Agroscope

Optimising Protein Feeding with the Help of Milk Urea Content

Excess nitrogen is excreted in the urine and leads to higher ammonia emissions. Nitrogen in the urine of dairy cows can be estimated based on the urea content of their milk. This information can be used to optimise protein feeding.

All options must be exhausted in dairy farming in order to achieve the environmental targets for ammonia. Here, feeding strategies start at the beginning of the nitrogen chain.

Main source of ammonia: nitrogen from urine

Oversupplying dairy cows with crude protein leads to increased excretion of nitrogen in urine. This must be avoided, since ammonia is formed mainly from nitrogen in the excreted urine.
Milk urea content is available from the monthly milk testing. In order to highlight the correlations between milk urea content and nitrogen excretion in the urine whilst taking into account the crude-protein content in the diet, experimental results from recent investigations were summarised and analysed in this study.

The greater the excess crude protein in the feed, the more nitrogen in the urine

Practical datasets from Agroscope from 2014 to 2018 from metabolic trials in Posieux and measurements in the experimental dairy housing for emission measurements in Tänikon formed the basis for these results. The range of the crude-protein content of the diets across all trials was wide. The analysis showed that the crude-protein content of the individual diets was reflected in the nitrogen excretions via urine.

A clear correlation between milk urea content and nitrogen excretion via urine exists across all evaluated trials in Posieux (Po) and Tänikon (Tän) from 2014 to 2018.

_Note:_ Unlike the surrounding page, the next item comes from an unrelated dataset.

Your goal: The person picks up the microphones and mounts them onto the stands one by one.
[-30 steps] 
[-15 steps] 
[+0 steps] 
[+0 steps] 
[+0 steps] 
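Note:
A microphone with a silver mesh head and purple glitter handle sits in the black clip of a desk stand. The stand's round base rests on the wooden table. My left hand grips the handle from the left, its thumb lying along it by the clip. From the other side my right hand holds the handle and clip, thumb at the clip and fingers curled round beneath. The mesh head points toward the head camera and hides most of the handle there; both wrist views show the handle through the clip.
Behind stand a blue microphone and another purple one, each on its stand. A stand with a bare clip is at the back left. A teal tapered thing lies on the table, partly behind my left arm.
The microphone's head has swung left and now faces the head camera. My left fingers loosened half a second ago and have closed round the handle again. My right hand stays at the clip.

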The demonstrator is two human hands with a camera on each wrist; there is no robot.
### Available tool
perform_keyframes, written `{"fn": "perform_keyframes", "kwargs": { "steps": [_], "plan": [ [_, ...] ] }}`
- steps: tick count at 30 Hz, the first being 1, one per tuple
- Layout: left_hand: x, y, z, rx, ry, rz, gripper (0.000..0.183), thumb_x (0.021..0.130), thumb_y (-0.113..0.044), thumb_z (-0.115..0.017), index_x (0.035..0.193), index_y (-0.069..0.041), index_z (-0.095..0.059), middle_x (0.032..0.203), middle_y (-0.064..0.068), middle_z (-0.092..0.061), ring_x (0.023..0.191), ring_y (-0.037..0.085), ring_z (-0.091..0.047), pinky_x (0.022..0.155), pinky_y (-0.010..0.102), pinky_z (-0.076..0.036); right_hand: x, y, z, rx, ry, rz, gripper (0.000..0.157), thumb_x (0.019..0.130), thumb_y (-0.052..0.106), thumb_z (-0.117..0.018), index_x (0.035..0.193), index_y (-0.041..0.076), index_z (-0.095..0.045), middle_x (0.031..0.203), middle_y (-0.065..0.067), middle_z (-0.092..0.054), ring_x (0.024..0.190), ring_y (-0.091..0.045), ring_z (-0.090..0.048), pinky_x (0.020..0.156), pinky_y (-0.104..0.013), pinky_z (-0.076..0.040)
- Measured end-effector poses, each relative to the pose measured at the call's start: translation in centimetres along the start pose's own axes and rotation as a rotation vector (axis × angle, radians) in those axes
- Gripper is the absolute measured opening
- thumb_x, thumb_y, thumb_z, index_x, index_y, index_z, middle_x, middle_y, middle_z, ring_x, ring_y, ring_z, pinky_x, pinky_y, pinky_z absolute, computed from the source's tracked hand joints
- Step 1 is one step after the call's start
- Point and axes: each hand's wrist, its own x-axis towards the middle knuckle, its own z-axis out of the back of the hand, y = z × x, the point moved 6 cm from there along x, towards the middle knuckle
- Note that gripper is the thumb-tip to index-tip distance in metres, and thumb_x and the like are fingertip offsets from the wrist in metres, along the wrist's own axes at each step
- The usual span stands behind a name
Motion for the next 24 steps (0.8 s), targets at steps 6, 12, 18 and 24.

Urea in milk as an indicator for nitrogen in urine

There was also a clear linear correlation between milk urea content and nitrogen in the urine. Since nitrogen excretion on commercial farms is not measurable and many farms do not analyse the crude-protein content of the diet on a regular basis, milk urea content can be used to classify nitrogen excretion. This information is available to dairy farms from the monthly milk tests at individual animal level or the periodic sampling of tank milk. Milk urea content determined in samples via both the enzymatic ‘reference method’ and the ‘mid-infrared spectroscopy’ (MIRS) method used for the official milk inspection showed a high level of agreement.

Conclusions

  • Trial data from Agroscope show a good correlation between the crude-protein content of the diet and nitrogen excretion in urine.
  • There is a clear correlation between milk urea content and nitrogen excretion in urine at herd level.
  • As an available value from the monthly milk testing, milk urea content provides indications on nitrogen supply and excretion.
  • Targeted inspection and adjustment of the feed can minimise ammonia losses, often even at the beginning of the nitrogen chain.